Almost unwillingly, Marion Lane, a first-year Inquirer-in-training, finds herself being drawn ever deeper into the investigation. When her friend and mentor is framed for the crime, to clear his name she must sort through the hidden alliances at Miss Brickett’s and secrets dating back to WWII. Masterful, clever and deliciously suspenseful, Marion Lane and the Midnight Murder is a fresh take on the Agatha Christie—style locked-room mystery with an exciting new heroine detective at the helm. (Credit: Park Row)

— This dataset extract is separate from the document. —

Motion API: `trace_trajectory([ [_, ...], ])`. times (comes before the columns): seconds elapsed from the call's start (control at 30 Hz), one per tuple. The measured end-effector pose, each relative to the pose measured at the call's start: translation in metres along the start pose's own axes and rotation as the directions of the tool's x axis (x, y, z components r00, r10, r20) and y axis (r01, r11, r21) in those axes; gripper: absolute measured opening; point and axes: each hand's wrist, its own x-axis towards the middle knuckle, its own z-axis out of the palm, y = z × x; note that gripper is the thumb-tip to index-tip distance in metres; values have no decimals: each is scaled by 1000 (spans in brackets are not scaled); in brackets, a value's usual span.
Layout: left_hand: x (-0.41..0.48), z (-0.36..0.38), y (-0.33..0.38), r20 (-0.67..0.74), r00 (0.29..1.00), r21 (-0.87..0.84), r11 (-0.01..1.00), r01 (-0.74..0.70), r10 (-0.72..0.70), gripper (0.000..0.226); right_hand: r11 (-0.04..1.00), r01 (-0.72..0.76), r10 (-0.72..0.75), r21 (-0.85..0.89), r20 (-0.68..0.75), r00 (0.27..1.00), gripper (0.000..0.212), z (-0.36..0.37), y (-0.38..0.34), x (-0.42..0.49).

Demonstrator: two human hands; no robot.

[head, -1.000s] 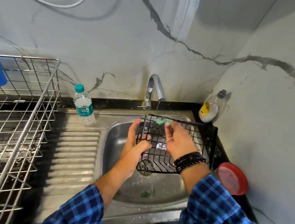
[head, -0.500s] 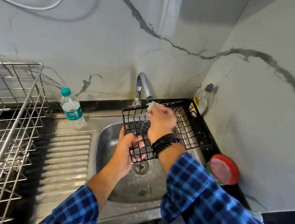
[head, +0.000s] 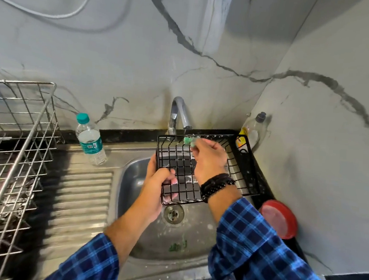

The Mystery Of Mrs. Christie by Marie Benedict
Expected Publication Date: December 29
In December 1926, Agatha Christie goes missing. Investigators find her empty car on the edge of a deep, gloomy pond, the only clues some tire tracks nearby and a fur coat left in the car—strange for a frigid night. Her husband and daughter have no knowledge of her whereabouts, and England unleashes an unprecedented manhunt to find the up-and-coming mystery author. Eleven days later, she reappears, just as mysteriously as she disappeared, claiming amnesia and providing no explanations for her time away.
The puzzle of those missing eleven days has persisted. With her trademark exploration into the shadows of history, acclaimed author Marie Benedict brings us into the world of Agatha Christie, imagining why such a brilliant woman would find herself at the center of such a murky story. (Credit: Sourcebooks Landmark)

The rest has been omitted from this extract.